Of course, DCMS is not the only source of sports funding. The National Lottery is a source of significant additional money via lottery grants and over the past 20 years it has made a huge contribution to British sport, both at grassroots and elite level. Currently sport takes a 20% share of the lottery money allocated to good causes.

However, to assume that additional lottery money will simply be able to compensate for any reduction in central Government spending is to play a dangerous game.

Firstly, like house prices, there is no guarantee that lottery revenues – and therefore the amount going to sport – will go on rising in perpetuity. Lottery sales are influenced by wider economic conditions; if disposable income continues to be squeezed, people will be less likely to part with hard-earned cash for lottery tickets. Further, new lottery competition has emerged in recent years – this has attracted customers away from the National Lottery and represents revenue foregone by the Lottery-funded good causes such as sport.

Secondly, the precise shares of lottery funds allocated to good causes are not set in stone. Prior to 2010 sport received just 16.66% of the total although this was subsequently increased to the current 20% share. It remains a possibility that the lottery shares could be adjusted again in future, particularly if lottery funding is increasingly relied upon to ‘backfill’ central Government spending that has been withdrawn.

The implications for policy design

Looking to the long term, both the Deloitte and IEA reports referred to in Part 1 argue that the scale of the public spending reductions required cannot be achieved by simply continuing with current policies or ‘business as usual’. Instead, Government must adopt policies that take account of the impact on future liabilities; in other words policies must, at the very least, not add to the future debt burden and ideally reduce it.

In practice this means future funding for sport is likely to be tied much more closely to outcomes.

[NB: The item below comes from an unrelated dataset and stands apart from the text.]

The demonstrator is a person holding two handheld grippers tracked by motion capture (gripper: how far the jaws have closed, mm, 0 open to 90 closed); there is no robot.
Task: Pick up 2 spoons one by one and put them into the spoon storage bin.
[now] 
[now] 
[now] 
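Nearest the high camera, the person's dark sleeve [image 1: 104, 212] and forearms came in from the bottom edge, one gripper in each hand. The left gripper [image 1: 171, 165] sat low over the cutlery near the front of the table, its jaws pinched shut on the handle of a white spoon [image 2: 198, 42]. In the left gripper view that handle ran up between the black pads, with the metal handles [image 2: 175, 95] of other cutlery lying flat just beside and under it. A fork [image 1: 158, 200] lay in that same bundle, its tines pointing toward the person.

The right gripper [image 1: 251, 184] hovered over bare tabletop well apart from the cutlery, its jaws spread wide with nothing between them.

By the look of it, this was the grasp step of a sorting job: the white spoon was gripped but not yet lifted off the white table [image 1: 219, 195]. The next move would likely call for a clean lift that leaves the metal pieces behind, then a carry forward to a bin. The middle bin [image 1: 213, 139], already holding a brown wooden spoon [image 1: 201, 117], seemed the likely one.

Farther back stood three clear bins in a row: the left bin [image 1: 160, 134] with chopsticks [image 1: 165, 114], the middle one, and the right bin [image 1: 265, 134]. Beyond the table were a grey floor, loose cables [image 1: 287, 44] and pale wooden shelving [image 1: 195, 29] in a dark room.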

At the moment, a lot of current spending is focussed on driving higher participation. While we would all agree getting more people into sport is a good thing in and of itself, a Government focussed on extracting maximum value from every pound it spends might reasonably ask a more demanding question: what contribution does participation make to achieving wider public policy goals (including reducing the pressure on public finances)? Or, put another way, what is the ‘bang’ Government gets for its sporting buck?

These are difficult questions. But in the context of huge cuts in public spending they are questions the sport and recreation sector must be willing and able to answer. To do so requires the sector to undertake a significant shift: moving away from being providers of ‘sport for sport’s sake’ towards becoming agents of wider public change.

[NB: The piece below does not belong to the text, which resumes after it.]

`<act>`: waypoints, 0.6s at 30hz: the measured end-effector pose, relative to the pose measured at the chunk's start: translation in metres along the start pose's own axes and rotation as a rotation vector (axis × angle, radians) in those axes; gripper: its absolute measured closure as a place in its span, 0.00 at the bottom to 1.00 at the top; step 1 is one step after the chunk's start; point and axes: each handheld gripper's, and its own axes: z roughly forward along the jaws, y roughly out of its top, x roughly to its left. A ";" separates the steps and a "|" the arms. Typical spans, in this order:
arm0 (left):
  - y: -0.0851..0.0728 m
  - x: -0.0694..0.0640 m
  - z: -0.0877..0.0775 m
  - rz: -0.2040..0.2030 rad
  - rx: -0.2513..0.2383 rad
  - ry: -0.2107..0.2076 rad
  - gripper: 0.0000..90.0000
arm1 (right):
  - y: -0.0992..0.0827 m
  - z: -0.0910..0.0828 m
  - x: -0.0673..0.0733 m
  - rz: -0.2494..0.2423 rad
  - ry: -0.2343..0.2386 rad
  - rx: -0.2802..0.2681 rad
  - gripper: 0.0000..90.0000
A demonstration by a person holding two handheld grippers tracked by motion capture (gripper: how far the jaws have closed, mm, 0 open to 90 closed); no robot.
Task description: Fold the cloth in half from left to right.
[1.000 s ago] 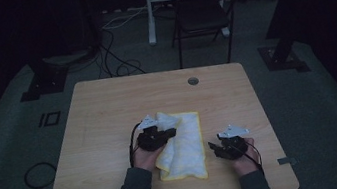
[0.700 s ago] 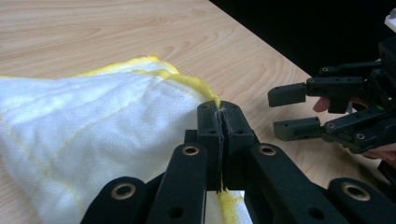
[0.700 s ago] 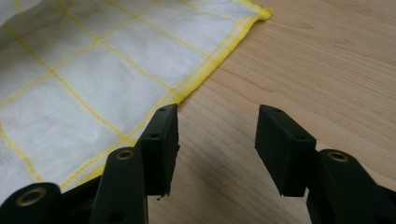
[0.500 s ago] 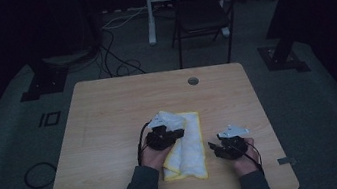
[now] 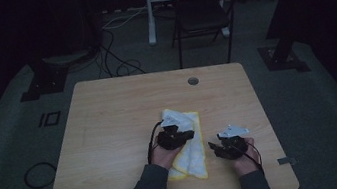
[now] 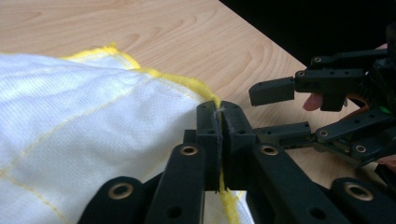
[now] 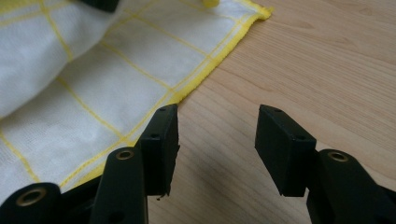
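Observation:
A white cloth (image 5: 194,160) with yellow grid lines and a yellow hem lies partly folded on the wooden table (image 5: 110,123). My left gripper (image 5: 190,134) sits over the cloth's middle, pointing right. In the left gripper view its jaws (image 6: 218,116) stand almost together with the cloth's (image 6: 93,116) yellow hem pinched between the pads; they have just been opening a little. My right gripper (image 5: 212,145) rests on the table just right of the cloth, open. In its own view nothing is between the right gripper's (image 7: 217,140) jaws, and the cloth (image 7: 93,70) lies at its left jaw.
A round cable hole (image 5: 193,80) is in the table's far edge. A dark chair (image 5: 202,13) and floor cables (image 5: 116,62) lie beyond the table. Bare wood (image 7: 303,70) stretches right of the cloth. The right gripper (image 6: 274,112) faces the left one closely.
My left gripper has moved to the right across the cloth, carrying the hem with it, so the cloth looks narrower. The right gripper has stayed where it was.

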 end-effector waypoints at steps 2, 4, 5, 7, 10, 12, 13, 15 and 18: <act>-0.001 -0.001 -0.002 0.000 -0.007 0.007 0.87 | 0.001 0.000 0.000 0.000 -0.001 -0.002 0.55; -0.001 -0.002 -0.007 0.003 -0.019 0.012 0.84 | 0.001 -0.001 0.000 0.001 -0.001 -0.004 0.54; -0.001 -0.003 -0.011 0.005 -0.019 0.014 0.84 | 0.001 -0.001 0.000 0.002 -0.001 -0.005 0.54; -0.002 -0.004 -0.018 0.024 -0.009 0.043 0.84 | 0.001 -0.001 0.000 0.000 -0.002 -0.005 0.54; -0.005 -0.006 -0.027 0.059 0.015 0.067 0.85 | 0.002 -0.001 0.000 -0.001 -0.003 -0.006 0.54; -0.010 -0.009 -0.031 0.080 0.030 0.076 0.86 | 0.002 -0.001 0.000 -0.003 -0.006 -0.009 0.54; -0.013 -0.010 -0.034 0.094 0.040 0.083 0.86 | 0.003 -0.001 0.000 -0.004 -0.007 -0.010 0.54; -0.020 -0.012 -0.037 0.106 0.052 0.085 0.86 | 0.005 -0.002 -0.001 -0.004 -0.010 -0.015 0.54; -0.029 -0.016 -0.041 0.121 0.070 0.086 0.86 | 0.009 -0.002 -0.002 -0.006 -0.013 -0.026 0.56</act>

Challenges and opportunities

Overall both these changes – deep cuts coupled with a sharper focus on the effectiveness of spending – will create challenges for National Governing Bodies (NGBs).

For example, in future years there is no guarantee that NGBs will be the only bodies funded for sport-related outcomes. NGBs may instead have to compete for funds alongside a range of alternative providers including charities and businesses and/or work within different funding and delivery structures such as Social Impact Bonds.

Indeed it is possible there might eventually be no sport-specific funding via a single department like DCMS; instead funds could be spread across different Government departments or arms-length agencies, each of which may make funding contingent upon delivery of their own policy objectives.

Nonetheless with every challenge comes an opportunity and those NGBs that are nimble and adaptable will be well-placed to capitalise. Indeed many have demonstrated already that they are more than capable of taking advantage of emerging opportunities.

Ultimately though, if the sport and recreation sector doesn’t perceive the threat arising from poor public finances – and act accordingly – it could pay a high price.